Hey Smity! Have you had a fuel pressure gauge on the fuel rail to monitor pressure? I'm still surprized it don't throw a code. Try unpluging your IAC and see it that helps.
Hey Smity! Have you had a fuel pressure gauge on the fuel rail to monitor pressure? I'm still surprized it don't throw a code. Try unpluging your IAC and see it that helps.
Oh did I mention that there was no test port for my fuel rail so we had to cut the hose that connects the two rails and put a T in it and clamp it down, wonder if its restricting fuel ill buy a new house tomorrow and take the sensor out see if it helps
think dorman has those lines. you got to heat them up, put it on quickly, and let it cool down before you charge the system. a heat gun on low is helpful, dont burn it.
Braded hose with hose clamps work just good lol not getting fancy. New TB Gasket going on in a few, Cank Sensor, and front o2 if it aint fixed after this guys....theres nothing more I can do. An Sean sent me a tune with a little more fuel across the bord both WOT Part Throttle and while Idling will see if that helps after all these other test.
The only other thing I can think of is cam sensor under the dizzy cap. But when mine went bad on my 96 it threw a code. Maybe some dirt got in an injector. Do you have a scanner that can monitor long term and short term fuel trims?
Truck runs like a raped ape now that its got fuel, crank sensor didn't change anything, changed o2 put the fuel tune in truck hit 100mph, getting a few pops here and there but under 2000 I can stomp it without it backfiring, still backfires a little, hes going to fine tune the rockers by turning then while there moving.....so happy hahaha, deffly need rotor conversion for the back hard time stopping
Do you have a 2.02 intake valve...It makes sense to me, I have bigger intake valves, and intake that sucks allot of air....he said he was cutting like 25% fuel...it idles great wideband reads between 14.7-15.8 it bounces....just driving down the road 14.7 all day.....before it was like 17.5. When you stomp on it it will hit 13ish on the wide ban and the lowest i've seen it go at WOT was 12.5 so probably could use a little less but for now im not messing with it. Want to drive it let it learn itself for a while.

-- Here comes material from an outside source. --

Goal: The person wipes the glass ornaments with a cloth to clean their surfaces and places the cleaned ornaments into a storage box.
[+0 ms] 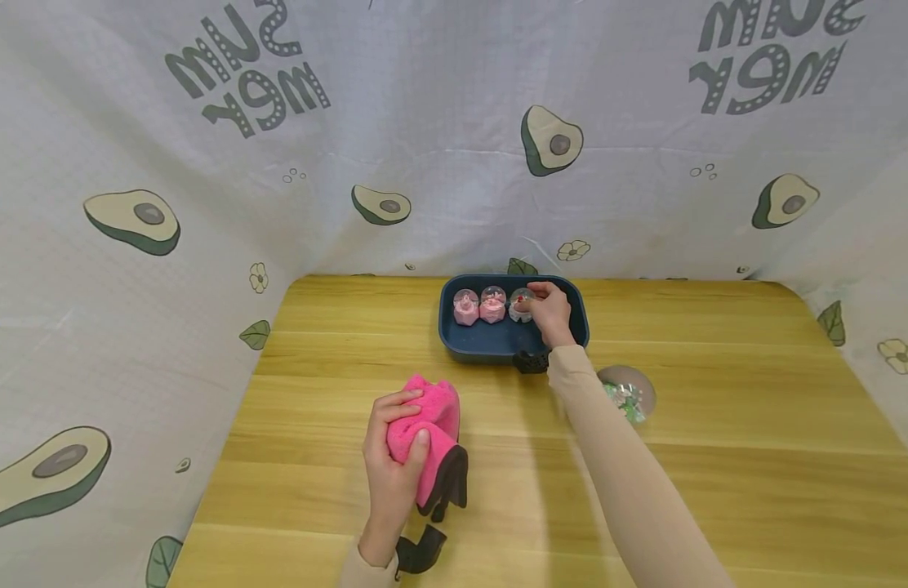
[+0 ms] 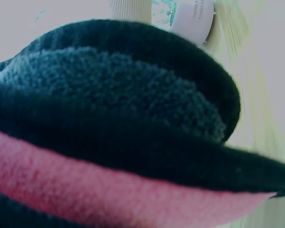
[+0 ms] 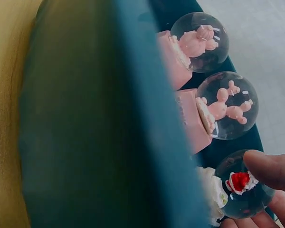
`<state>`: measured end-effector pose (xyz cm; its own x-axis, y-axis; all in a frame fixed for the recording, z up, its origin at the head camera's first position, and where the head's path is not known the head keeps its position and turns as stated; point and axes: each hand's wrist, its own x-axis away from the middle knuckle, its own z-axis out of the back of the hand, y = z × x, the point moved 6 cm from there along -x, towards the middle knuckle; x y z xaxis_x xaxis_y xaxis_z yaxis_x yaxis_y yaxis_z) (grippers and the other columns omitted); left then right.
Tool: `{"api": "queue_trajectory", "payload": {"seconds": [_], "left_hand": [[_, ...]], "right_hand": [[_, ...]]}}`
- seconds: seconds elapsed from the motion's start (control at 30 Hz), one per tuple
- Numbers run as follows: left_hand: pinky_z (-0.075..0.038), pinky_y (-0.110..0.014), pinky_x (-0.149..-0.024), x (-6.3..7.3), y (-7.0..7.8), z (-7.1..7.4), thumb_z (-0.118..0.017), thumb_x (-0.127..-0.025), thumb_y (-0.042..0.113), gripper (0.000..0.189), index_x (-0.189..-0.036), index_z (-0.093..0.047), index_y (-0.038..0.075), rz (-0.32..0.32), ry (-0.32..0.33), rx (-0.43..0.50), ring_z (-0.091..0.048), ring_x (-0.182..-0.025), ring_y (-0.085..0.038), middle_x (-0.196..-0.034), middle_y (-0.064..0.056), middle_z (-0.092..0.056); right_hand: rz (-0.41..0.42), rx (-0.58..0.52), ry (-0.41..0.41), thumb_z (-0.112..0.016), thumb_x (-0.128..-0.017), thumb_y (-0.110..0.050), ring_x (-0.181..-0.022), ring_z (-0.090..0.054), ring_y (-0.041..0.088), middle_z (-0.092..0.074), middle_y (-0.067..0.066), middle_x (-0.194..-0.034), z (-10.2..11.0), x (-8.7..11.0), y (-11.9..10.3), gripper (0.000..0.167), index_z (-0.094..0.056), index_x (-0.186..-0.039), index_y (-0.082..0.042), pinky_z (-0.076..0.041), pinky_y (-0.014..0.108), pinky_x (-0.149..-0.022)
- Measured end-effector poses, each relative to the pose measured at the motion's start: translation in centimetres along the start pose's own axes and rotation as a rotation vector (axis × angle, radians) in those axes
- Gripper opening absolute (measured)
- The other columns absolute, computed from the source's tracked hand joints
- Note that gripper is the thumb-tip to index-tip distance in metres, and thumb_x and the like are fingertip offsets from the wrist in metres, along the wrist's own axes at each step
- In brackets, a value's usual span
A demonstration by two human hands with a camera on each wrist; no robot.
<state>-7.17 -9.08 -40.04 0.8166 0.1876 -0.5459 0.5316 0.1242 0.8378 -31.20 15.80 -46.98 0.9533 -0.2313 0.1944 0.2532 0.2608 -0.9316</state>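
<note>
My left hand (image 1: 393, 465) grips a bunched pink towel (image 1: 432, 433) with dark edging over the table's front half. Up close, the left wrist view is filled by the towel's pink and dark folds (image 2: 109, 90). Inside a dark blue tray (image 1: 483, 347), my right hand (image 1: 548, 312) pinches the clear dome of a small snow globe (image 3: 240, 183) that has a white base and a red-and-white figure. Beside it stand two snow globes with pink bases, one holding a pink balloon-dog figure (image 3: 223, 109), the other a rounded pink figure (image 3: 197, 42).
A snow globe (image 1: 630, 400) with green and white contents lies to the right of the tray, partly behind my right sleeve (image 1: 623, 465). The wooden table (image 1: 755, 392) meets a printed white curtain (image 1: 454, 163) at the back. Dark straps hang at both wrists.
</note>
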Motion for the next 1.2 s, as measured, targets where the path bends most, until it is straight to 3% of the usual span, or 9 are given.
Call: {"api": "queue_trajectory", "payload": {"seconds": [0.47,0.7,0.83,1.07,1.2], "left_hand": [[-0.051,-0.032,-0.089,0.1,-0.1,-0.1,-0.061,-0.081,-0.003,0.026,-0.106,-0.055,-0.001,0.013,-0.009,-0.005,-0.054,-0.113,-0.027,-0.117,-0.015,-0.057],[-0.05,-0.032,-0.09,0.0,-0.1,-0.2,-0.061,-0.081,-0.003,0.026,-0.106,-0.055,-0.001,-0.002,-0.011,-0.006,-0.054,-0.112,-0.027,-0.117,-0.015,-0.057],[-0.05,-0.031,-0.091,0.0,-0.1,-0.2,-0.061,-0.081,-0.003,0.026,-0.106,-0.055,-0.002,-0.016,-0.008,-0.007,-0.054,-0.112,-0.027,-0.117,-0.016,-0.057],[-0.049,-0.031,-0.092,0.0,-0.2,-0.2,-0.061,-0.08,-0.005,0.026,-0.106,-0.055,-0.002,-0.018,-0.008,-0.001,-0.054,-0.112,-0.027,-0.117,-0.017,-0.057],[-0.049,-0.031,-0.091,0.0,-0.1,-0.2,-0.061,-0.08,-0.005,0.027,-0.106,-0.055,-0.002,-0.01,-0.005,0.004,-0.054,-0.112,-0.028,-0.117,-0.017,-0.057]], "right_hand": [[0.021,-0.028,0.034,-0.067,-0.084,0.002,-0.122,-0.048,0.03,-0.052,0.019,-0.13,0.2,0.5,-0.1,0.049,-0.051,-0.13,0.002,-0.041,0.038,-0.102],[0.043,-0.083,0.05,-0.067,-0.084,0.0,-0.128,-0.043,0.029,-0.048,0.019,-0.136,0.7,0.9,-1.3,0.055,-0.047,-0.135,0.003,-0.037,0.038,-0.105],[0.106,-0.199,0.03,-0.067,-0.086,-0.001,-0.131,-0.04,0.03,-0.045,0.019,-0.139,1.3,1.6,-2.9,0.056,-0.044,-0.137,0.004,-0.034,0.038,-0.107],[0.309,-0.439,-0.047,-0.063,-0.088,0.004,-0.128,-0.045,0.024,-0.047,0.019,-0.137,2.6,3.3,-6.2,0.054,-0.041,-0.137,0.007,-0.039,0.03,-0.103],[0.406,-0.495,-0.075,-0.062,-0.087,0.006,-0.12,-0.05,0.022,-0.049,0.018,-0.132,3.6,4.7,-7.5,0.052,-0.042,-0.136,0.007,-0.043,0.028,-0.098]]}}
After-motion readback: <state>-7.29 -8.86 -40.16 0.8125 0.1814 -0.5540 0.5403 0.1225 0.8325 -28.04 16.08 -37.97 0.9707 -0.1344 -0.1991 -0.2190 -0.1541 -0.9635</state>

Bad news though is got a leak in the rear main have to fix that. Worse news was my buddy is just a idiot. Smart kid but I will never let him work on my (engine) again. Rear ends lift kits welding ill go to him but just saw allot of hack job stuff done. To top it off the rotatella T oil he had me use and said they still have zinc in it....DOESN'T! I broke that motor in without zink in the oil, im surprised that the 6 rings that seated even seated....so I picked up the ZDDP additive today and will add it after I fix the rear main leak.
Just because you cams +4 advanced from comp. I know mine poped every onces and a while with it set to +1. It would pop right off idle. For WOT 12.5 Is about where you want to be.
Do you have a good camera yet? Get some videos up.
I do videos will come soon enough, trucks still not home, still having some fine adjustment on the rockers hes giving them some more pre load as its running just enough to where they stomp chattering. Then there its the rear main issue. Then some full blown abuse videos lol.